**WHAT NEEDS TO BE DONE:**
Return the data exactly, with all pictures removed.

**INPUT DATA:**

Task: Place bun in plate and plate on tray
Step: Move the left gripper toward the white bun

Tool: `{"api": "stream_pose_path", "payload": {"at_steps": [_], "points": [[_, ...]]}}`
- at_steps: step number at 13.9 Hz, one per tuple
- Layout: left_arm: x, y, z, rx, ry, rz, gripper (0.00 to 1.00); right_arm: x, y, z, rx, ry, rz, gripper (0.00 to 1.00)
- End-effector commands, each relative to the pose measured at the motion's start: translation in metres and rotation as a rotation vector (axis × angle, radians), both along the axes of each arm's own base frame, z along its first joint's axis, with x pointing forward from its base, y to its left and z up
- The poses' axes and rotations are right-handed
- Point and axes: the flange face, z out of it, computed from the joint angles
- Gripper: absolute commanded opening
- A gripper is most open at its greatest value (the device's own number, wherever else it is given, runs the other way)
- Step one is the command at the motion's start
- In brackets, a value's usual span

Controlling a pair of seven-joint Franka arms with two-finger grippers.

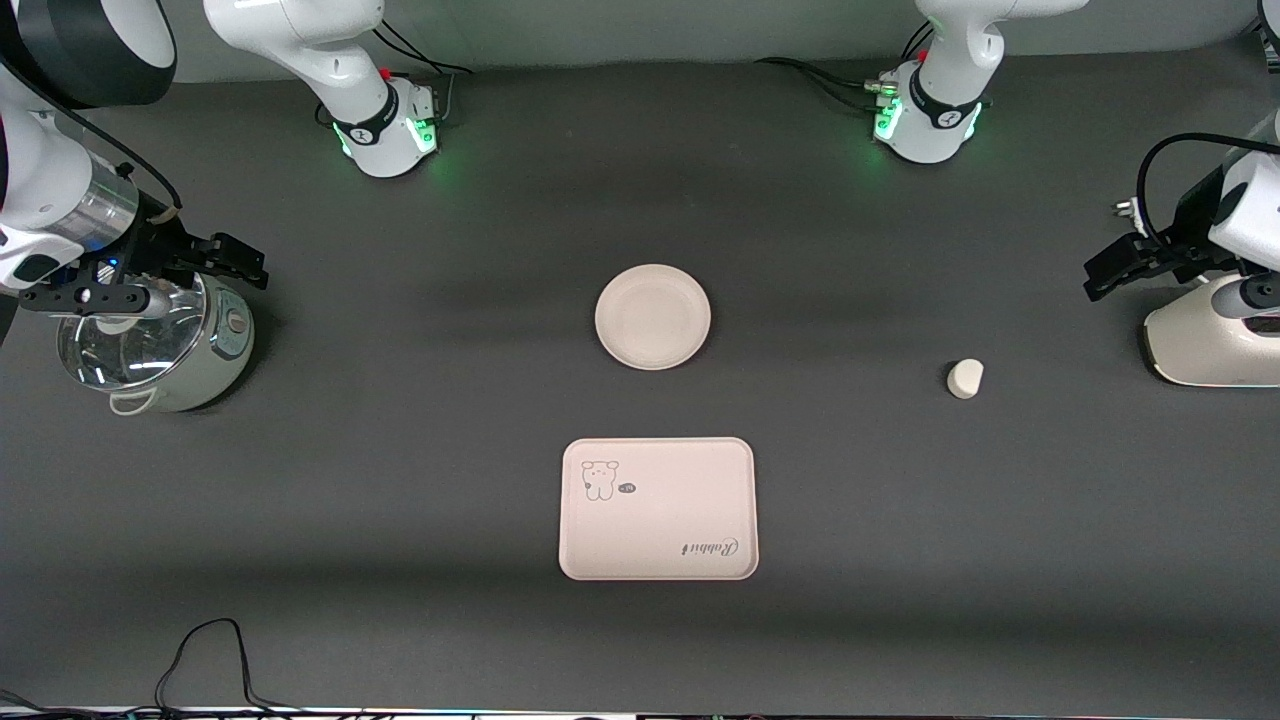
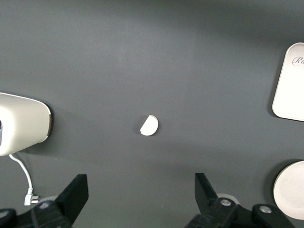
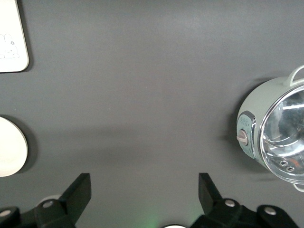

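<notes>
The bun [image 1: 965, 378] [image 2: 149, 126], a small off-white lump, lies on the dark table toward the left arm's end. In the middle of the table sits the empty round cream plate [image 1: 653, 316] [image 2: 292, 190] [image 3: 9, 147]. The rectangular tray [image 1: 670, 510] [image 2: 290, 80] [image 3: 12, 38], with its animal drawing, lies nearer the front camera than the plate. My left gripper [image 1: 1105, 272] [image 2: 141, 183] hangs open and empty over the table beside a white appliance, well apart from the bun. Above a pot at the right arm's end, my right gripper [image 1: 240, 262] [image 3: 145, 183] is open and empty.
A pale green pot with a glass lid [image 1: 160, 350] [image 3: 275, 137] stands at the right arm's end. A white appliance [image 1: 1210, 340] [image 2: 21, 123] stands at the left arm's end. A black cable [image 1: 200, 650] loops near the table's front edge.
</notes>
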Motion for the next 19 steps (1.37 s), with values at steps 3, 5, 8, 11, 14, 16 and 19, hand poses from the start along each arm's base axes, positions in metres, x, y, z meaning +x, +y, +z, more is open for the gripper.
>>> {"api": "stream_pose_path", "payload": {"at_steps": [3, 5, 8, 11, 14, 16, 19], "points": [[0.005, 0.0, 0.005, 0.012, -0.008, -0.011, 1.0, 0.0, 0.0, 0.001, 0.009, -0.016, 0.001, 1.0], [0.006, -0.001, 0.005, 0.012, -0.007, -0.016, 1.0, 0.0, -0.001, 0.002, 0.009, -0.016, 0.001, 1.0], [0.007, -0.006, -0.003, 0.011, 0.009, -0.028, 1.0, -0.001, -0.001, 0.002, 0.009, -0.011, 0.002, 1.0], [0.017, -0.001, -0.018, -0.001, 0.027, -0.019, 1.0, -0.002, -0.001, 0.002, 0.009, -0.011, 0.003, 1.0], [0.025, 0.002, -0.058, -0.005, 0.068, -0.021, 1.0, -0.002, -0.001, 0.002, 0.009, -0.009, 0.003, 1.0], [0.024, 0.008, -0.085, -0.007, 0.088, -0.06, 1.0, -0.002, -0.001, 0.002, 0.009, -0.009, 0.003, 1.0], [0.033, 0.023, -0.162, -0.02, 0.145, -0.134, 1.0, -0.002, -0.001, 0.002, 0.01, -0.009, 0.009, 1.0]]}}
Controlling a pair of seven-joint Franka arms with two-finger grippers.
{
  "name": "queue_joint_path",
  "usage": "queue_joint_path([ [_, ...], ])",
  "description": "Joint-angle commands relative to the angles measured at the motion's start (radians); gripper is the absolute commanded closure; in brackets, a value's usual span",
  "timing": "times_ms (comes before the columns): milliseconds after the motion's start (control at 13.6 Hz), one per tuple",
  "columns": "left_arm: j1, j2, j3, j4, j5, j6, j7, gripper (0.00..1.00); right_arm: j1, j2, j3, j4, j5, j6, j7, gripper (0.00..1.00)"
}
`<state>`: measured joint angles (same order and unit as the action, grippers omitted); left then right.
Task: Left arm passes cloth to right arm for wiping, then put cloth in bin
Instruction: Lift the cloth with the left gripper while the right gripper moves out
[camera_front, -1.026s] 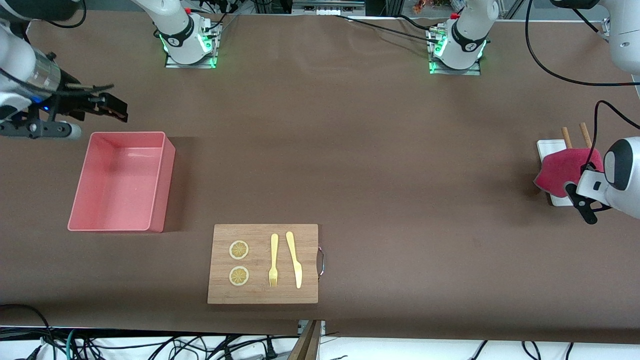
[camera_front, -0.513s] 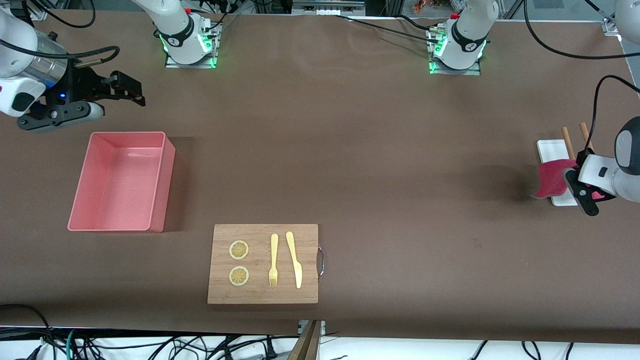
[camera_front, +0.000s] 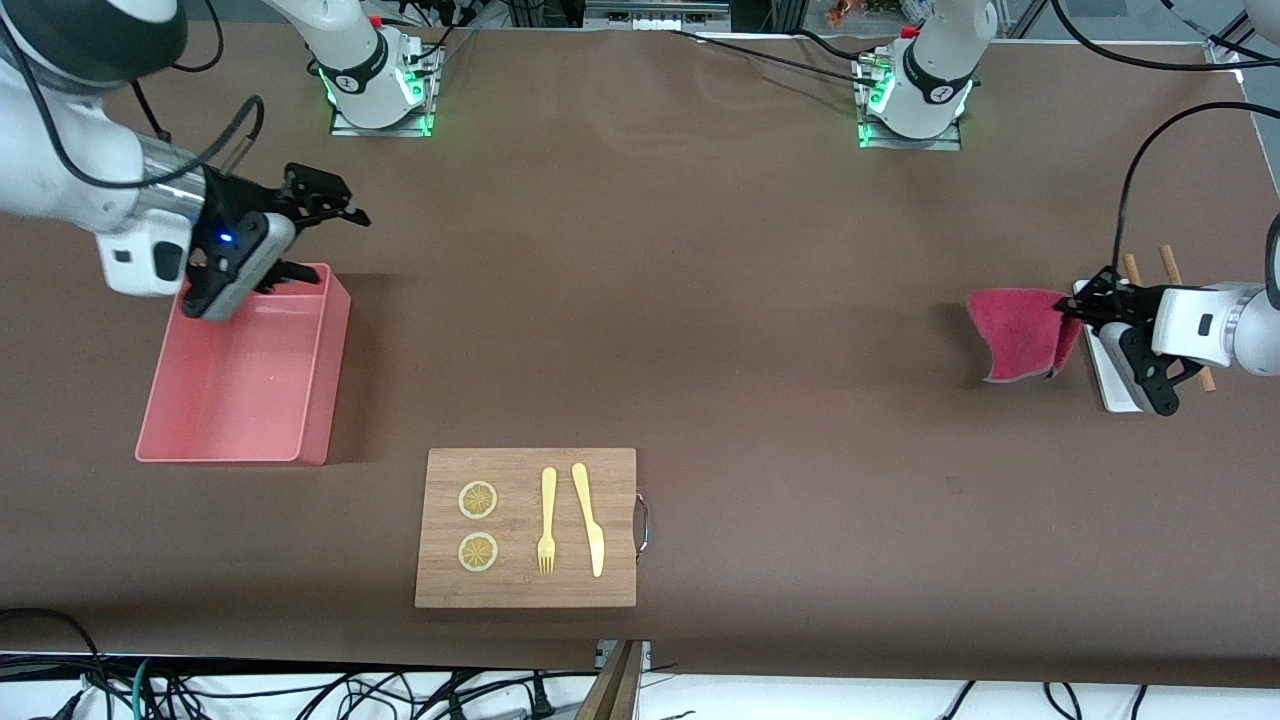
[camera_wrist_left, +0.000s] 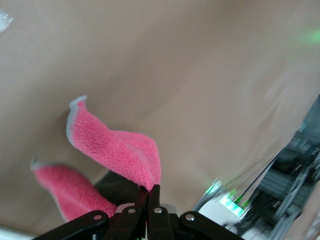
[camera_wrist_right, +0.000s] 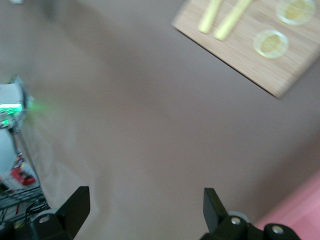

**WRITTEN ANSWER:**
Task: Place bun in plate and plate on tray
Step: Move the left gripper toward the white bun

Tool: `{"api": "stream_pose_path", "payload": {"at_steps": [_], "points": [[_, ...]]}}`
- at_steps: step number at 13.9 Hz, one per tuple
- Layout: left_arm: x, y, z, rx, ry, rz, gripper (0.00 to 1.00); right_arm: x, y, z, rx, ry, rz, gripper (0.00 to 1.00)
- End-effector commands, each relative to the pose measured at the motion's start: translation in metres and rotation as a rotation vector (axis × angle, radians), both along the axes of each arm's own base frame, z along its first joint's axis, with x pointing forward from its base, y to its left and z up
- The poses' axes and rotations are right-handed
- Point and axes: the flange face, z out of it, computed from the joint angles
- Gripper: absolute commanded opening
- A gripper is most open at its greatest value (the device's own number, wherever else it is given, runs the other way)
- Step one is the command at the motion's start
- In brackets, a value's usual span

Controlling a pair of seven-joint Franka arms with two-finger grippers.


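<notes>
The bun [image 1: 965, 378] [image 2: 149, 126], a small off-white lump, lies on the dark table toward the left arm's end. In the middle of the table sits the empty round cream plate [image 1: 653, 316] [image 2: 292, 190] [image 3: 9, 147]. The rectangular tray [image 1: 670, 510] [image 2: 290, 80] [image 3: 12, 38], with its animal drawing, lies nearer the front camera than the plate. My left gripper [image 1: 1105, 272] [image 2: 141, 183] hangs open and empty over the table beside a white appliance, well apart from the bun. Above a pot at the right arm's end, my right gripper [image 1: 240, 262] [image 3: 145, 183] is open and empty.
A pale green pot with a glass lid [image 1: 160, 350] [image 3: 275, 137] stands at the right arm's end. A white appliance [image 1: 1210, 340] [image 2: 21, 123] stands at the left arm's end. A black cable [image 1: 200, 650] loops near the table's front edge.
</notes>
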Motion for the next 19 steps (1.37 s), with values at steps 3, 5, 8, 11, 14, 16 and 19, hand poses from the start along each arm's base axes, positions in metres, x, y, z meaning +x, +y, +z, more is open for the gripper.
>>> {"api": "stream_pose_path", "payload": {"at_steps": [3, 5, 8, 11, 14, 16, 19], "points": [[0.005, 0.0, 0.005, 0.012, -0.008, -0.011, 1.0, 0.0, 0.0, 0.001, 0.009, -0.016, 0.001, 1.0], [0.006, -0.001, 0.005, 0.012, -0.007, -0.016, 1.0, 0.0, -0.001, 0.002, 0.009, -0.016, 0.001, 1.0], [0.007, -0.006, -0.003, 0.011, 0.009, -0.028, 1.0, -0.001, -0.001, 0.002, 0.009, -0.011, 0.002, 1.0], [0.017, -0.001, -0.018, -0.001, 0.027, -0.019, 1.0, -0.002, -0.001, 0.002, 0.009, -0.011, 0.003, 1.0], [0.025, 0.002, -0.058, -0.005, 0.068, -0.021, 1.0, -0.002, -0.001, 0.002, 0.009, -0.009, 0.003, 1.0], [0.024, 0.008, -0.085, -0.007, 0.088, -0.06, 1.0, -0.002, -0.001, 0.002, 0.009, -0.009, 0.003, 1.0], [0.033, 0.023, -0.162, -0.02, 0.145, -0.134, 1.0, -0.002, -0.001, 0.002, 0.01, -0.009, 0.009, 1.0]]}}
Controlling a pair of seven-joint Franka arms with two-finger grippers.
{
  "name": "queue_joint_path",
  "usage": "queue_joint_path([ [_, ...], ])",
  "description": "Joint-angle commands relative to the angles measured at the motion's start (radians); gripper is the absolute commanded closure; in brackets, a value's usual span",
  "timing": "times_ms (comes before the columns): milliseconds after the motion's start (control at 13.6 Hz), one per tuple",
  "columns": "left_arm: j1, j2, j3, j4, j5, j6, j7, gripper (0.00..1.00); right_arm: j1, j2, j3, j4, j5, j6, j7, gripper (0.00..1.00)"
}
`<state>`: measured joint angles (same order and unit as the action, grippers omitted); left then right.
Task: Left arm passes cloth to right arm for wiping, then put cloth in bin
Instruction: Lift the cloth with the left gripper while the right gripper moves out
[camera_front, -1.026s] 
[camera_front, -0.513s] 
[camera_front, +0.000s] 
[camera_wrist_left, +0.000s] 
[camera_wrist_right, +0.000s] 

The complete answer has been given.